The Moustache of Understanding next drops some heavy, heavy knowledge:

Look at our infrastructure. It’s not just the bridge that fell in my hometown, Minneapolis. Fly from Zurich’s ultramodern airport to La Guardia’s dump. It is like flying from the Jetsons to the Flintstones. I still can’t get uninterrupted cellphone service between my home in Bethesda and my office in D.C. But I recently bought a pocket cellphone at the Beijing airport and immediately called my wife in Bethesda — crystal clear.

Well, it can't be a Thomas L. Friedman column without a chintzy analogy like "flying from the Jetsons to the Flintstones." And goddamnit if the 'stache of sagacity can't hear the missus on his Nokia while sitting in his chaffeur-driven Town Car to the "office" he allegedly works in. It's all the Bush administration's fault anyway, or not-so-thinly-veiled "9/11 candidate" Rudy Giuliani's. Next we get this:

"If Disney World can remain an open, welcoming place, with increased but invisible security, why can’t America?"

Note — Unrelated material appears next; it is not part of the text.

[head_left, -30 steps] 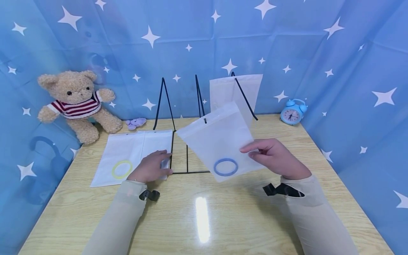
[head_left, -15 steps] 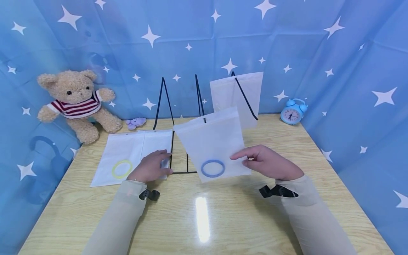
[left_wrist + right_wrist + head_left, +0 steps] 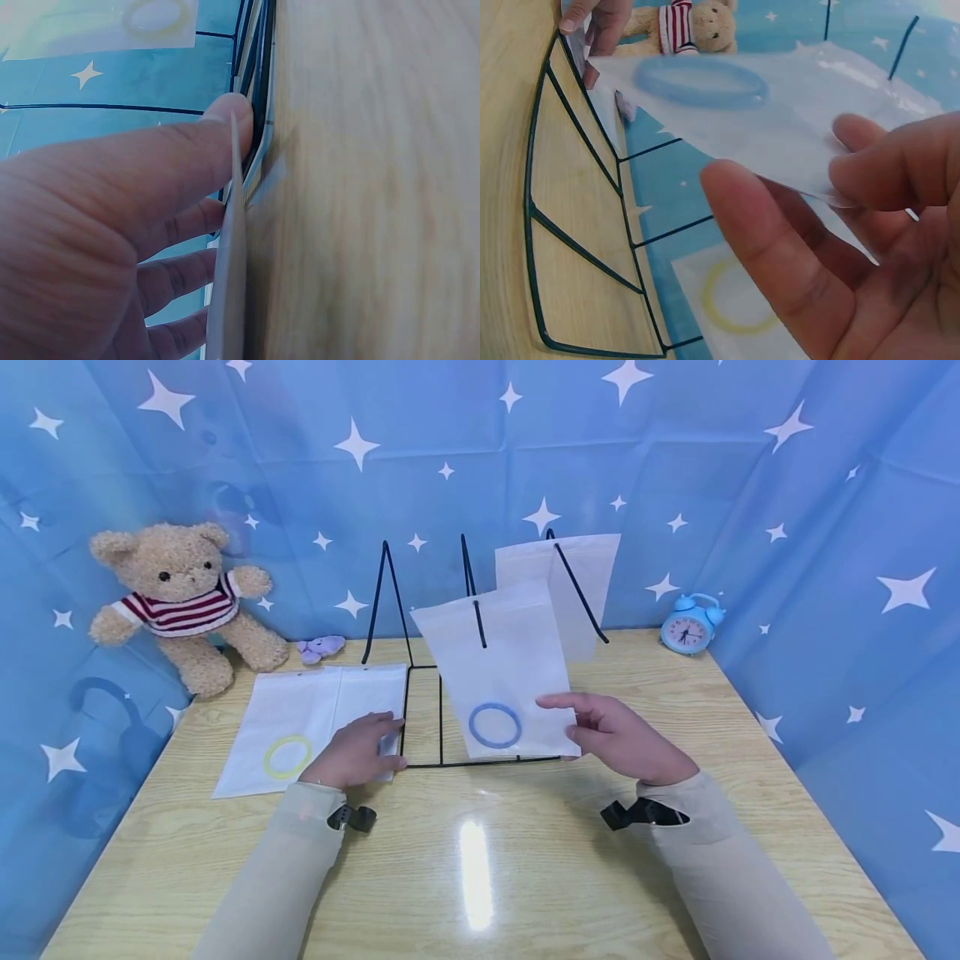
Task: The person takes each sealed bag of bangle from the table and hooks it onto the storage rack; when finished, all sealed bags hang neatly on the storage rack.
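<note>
The right hand (image 3: 626,739) pinches the lower right corner of a white bag (image 3: 517,668), with its thumb on one face and fingers on the other. This bag shows a blue ring (image 3: 495,746) near its bottom, and it hangs tilted on the middle prong (image 3: 481,627) of a black wire rack (image 3: 441,727), the tip of the prong coming out through the hole at its top. The rack stands on the tabletop (image 3: 375,877), toward the back edge. The left hand (image 3: 352,752) rests by the front left corner of the rack, its thumb touching the wire; whether its fingers are closed around it, I cannot tell. Under and beside this hand, two white bags (image 3: 262,718) lie flat toward the left edge of the tabletop, and one of them bears a yellow ring (image 3: 267,760). Behind the blue-ring bag, another white bag (image 3: 564,597) hangs on the right prong. At the back left corner of the tabletop sits a teddy bear (image 3: 183,618), and near the back right corner stands a blue alarm clock (image 3: 686,625).
</note>
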`<state>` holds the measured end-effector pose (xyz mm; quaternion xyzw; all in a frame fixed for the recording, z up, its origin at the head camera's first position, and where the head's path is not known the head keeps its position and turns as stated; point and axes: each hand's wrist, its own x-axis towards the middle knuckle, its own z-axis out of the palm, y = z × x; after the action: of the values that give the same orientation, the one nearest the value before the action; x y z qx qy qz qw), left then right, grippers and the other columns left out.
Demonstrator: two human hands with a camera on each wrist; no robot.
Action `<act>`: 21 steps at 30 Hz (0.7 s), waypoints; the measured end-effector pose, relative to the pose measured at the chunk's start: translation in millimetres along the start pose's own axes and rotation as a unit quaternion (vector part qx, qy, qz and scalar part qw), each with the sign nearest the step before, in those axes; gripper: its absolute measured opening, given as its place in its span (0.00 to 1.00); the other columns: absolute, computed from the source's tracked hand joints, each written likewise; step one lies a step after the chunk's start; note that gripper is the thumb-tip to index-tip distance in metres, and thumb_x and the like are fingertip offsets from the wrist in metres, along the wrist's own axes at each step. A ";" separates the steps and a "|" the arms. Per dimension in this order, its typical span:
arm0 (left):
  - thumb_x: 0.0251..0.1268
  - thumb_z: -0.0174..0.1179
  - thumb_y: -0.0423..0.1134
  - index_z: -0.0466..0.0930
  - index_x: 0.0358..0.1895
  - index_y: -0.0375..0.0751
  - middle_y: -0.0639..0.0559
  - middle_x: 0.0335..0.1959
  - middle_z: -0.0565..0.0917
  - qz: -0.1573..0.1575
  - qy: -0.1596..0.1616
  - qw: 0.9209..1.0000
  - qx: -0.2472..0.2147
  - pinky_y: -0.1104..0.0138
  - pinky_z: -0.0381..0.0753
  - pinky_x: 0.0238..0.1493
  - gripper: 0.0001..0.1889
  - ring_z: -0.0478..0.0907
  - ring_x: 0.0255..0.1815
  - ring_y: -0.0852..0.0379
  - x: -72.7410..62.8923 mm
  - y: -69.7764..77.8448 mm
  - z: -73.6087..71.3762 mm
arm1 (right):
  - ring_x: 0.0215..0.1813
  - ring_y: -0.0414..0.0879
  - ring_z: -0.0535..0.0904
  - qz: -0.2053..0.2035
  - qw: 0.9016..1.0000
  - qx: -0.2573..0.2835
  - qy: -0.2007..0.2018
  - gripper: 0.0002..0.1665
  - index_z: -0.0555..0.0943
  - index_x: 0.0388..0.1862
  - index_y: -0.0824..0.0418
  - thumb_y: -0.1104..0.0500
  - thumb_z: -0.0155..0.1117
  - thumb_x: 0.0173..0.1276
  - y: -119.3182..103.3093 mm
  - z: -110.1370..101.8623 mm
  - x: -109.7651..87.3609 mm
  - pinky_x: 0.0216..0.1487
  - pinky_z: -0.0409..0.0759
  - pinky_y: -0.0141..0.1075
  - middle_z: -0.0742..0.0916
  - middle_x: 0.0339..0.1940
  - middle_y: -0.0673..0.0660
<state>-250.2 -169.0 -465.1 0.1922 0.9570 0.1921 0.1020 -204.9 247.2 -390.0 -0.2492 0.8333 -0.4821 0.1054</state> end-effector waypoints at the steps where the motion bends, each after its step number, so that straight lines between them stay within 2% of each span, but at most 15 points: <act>1: 0.70 0.70 0.50 0.70 0.78 0.38 0.36 0.81 0.67 -0.001 0.000 1.000 0.002 0.38 0.63 0.79 0.38 0.62 0.81 0.32 0.6 -0.3 0.4 | 0.26 0.50 0.72 -0.001 1.000 0.014 0.006 0.31 0.76 0.76 0.49 0.70 0.53 0.80 0.2 1.3 0.8 0.38 0.88 0.37 0.79 0.37 0.60; 3: 0.70 0.71 0.50 0.70 0.78 0.38 0.37 0.81 0.67 -0.004 -0.001 1.000 0.004 0.38 0.63 0.79 0.38 0.62 0.81 0.33 1.4 -0.7 1.0 | 0.26 0.51 0.71 -0.004 0.999 0.042 0.015 0.31 0.76 0.77 0.52 0.71 0.53 0.80 0.8 4.3 2.3 0.42 0.91 0.41 0.77 0.35 0.62; 6: 0.69 0.71 0.50 0.70 0.78 0.38 0.37 0.81 0.67 -0.005 -0.002 1.000 0.006 0.38 0.64 0.79 0.38 0.63 0.81 0.32 1.7 -1.0 1.2 | 0.27 0.51 0.70 -0.007 0.996 0.082 0.030 0.31 0.75 0.77 0.54 0.73 0.52 0.79 3.2 9.7 5.1 0.45 0.91 0.51 0.73 0.30 0.63; 8: 0.69 0.71 0.50 0.70 0.78 0.38 0.36 0.81 0.67 -0.005 -0.002 1.000 0.005 0.38 0.64 0.79 0.38 0.63 0.81 0.32 1.4 -0.8 0.7 | 0.30 0.50 0.73 -0.006 0.994 0.100 0.044 0.32 0.75 0.78 0.55 0.73 0.52 0.80 4.7 13.8 7.1 0.46 0.91 0.53 0.74 0.30 0.64; 10: 0.69 0.71 0.50 0.70 0.78 0.38 0.36 0.81 0.67 -0.005 -0.002 1.000 0.004 0.38 0.64 0.79 0.38 0.63 0.81 0.32 1.1 -0.6 -0.1 | 0.35 0.49 0.79 -0.012 0.992 0.115 0.059 0.32 0.74 0.78 0.57 0.73 0.52 0.79 6.9 18.1 9.4 0.47 0.91 0.52 0.79 0.36 0.64; 13: 0.69 0.71 0.50 0.70 0.78 0.38 0.35 0.80 0.67 -0.001 0.000 1.000 0.004 0.38 0.63 0.78 0.38 0.63 0.81 0.31 0.7 -0.7 -1.0 | 0.38 0.48 0.81 -0.029 0.987 0.133 0.084 0.31 0.73 0.78 0.60 0.74 0.52 0.79 9.7 24.9 12.8 0.46 0.92 0.48 0.80 0.38 0.63; 18: 0.69 0.71 0.50 0.71 0.78 0.38 0.36 0.81 0.67 -0.001 0.000 1.000 0.005 0.37 0.63 0.79 0.38 0.62 0.81 0.31 1.3 -1.0 -0.9 | 0.29 0.44 0.72 -0.060 0.977 0.161 0.130 0.29 0.74 0.76 0.64 0.74 0.54 0.78 13.9 34.6 17.1 0.47 0.91 0.44 0.72 0.29 0.57; 21: 0.69 0.71 0.51 0.70 0.78 0.38 0.36 0.81 0.67 -0.004 -0.001 1.000 0.006 0.38 0.63 0.79 0.39 0.62 0.81 0.32 2.0 -1.0 -0.2 | 0.37 0.43 0.80 -0.074 0.969 0.184 0.147 0.28 0.74 0.76 0.67 0.74 0.54 0.78 13.1 39.0 18.9 0.49 0.91 0.42 0.80 0.41 0.58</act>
<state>-252.4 -169.1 -465.5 0.1893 0.9587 0.1862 0.1024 -208.9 213.5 -420.0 -0.2130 0.7155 -0.6653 -0.0106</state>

Maybe it's because Disney World has Captain Hook to protect it (and High School Musical's Zac Efron is dreamy enough to subdue any of the repressed homosexuals who compose about half of Al Qaeda's ranks).

I don't know what's a bigger disgrace to the practice of American opinion journalism: Maureen Dowd’s continuing presence on the New York Times op-ed page or Tom Friedman’s. Friedman's latest missive confirms his status not as a peerless interpreter of world events, but as the the wise man of Walt Disney, the Bard of Hanna-Barbara.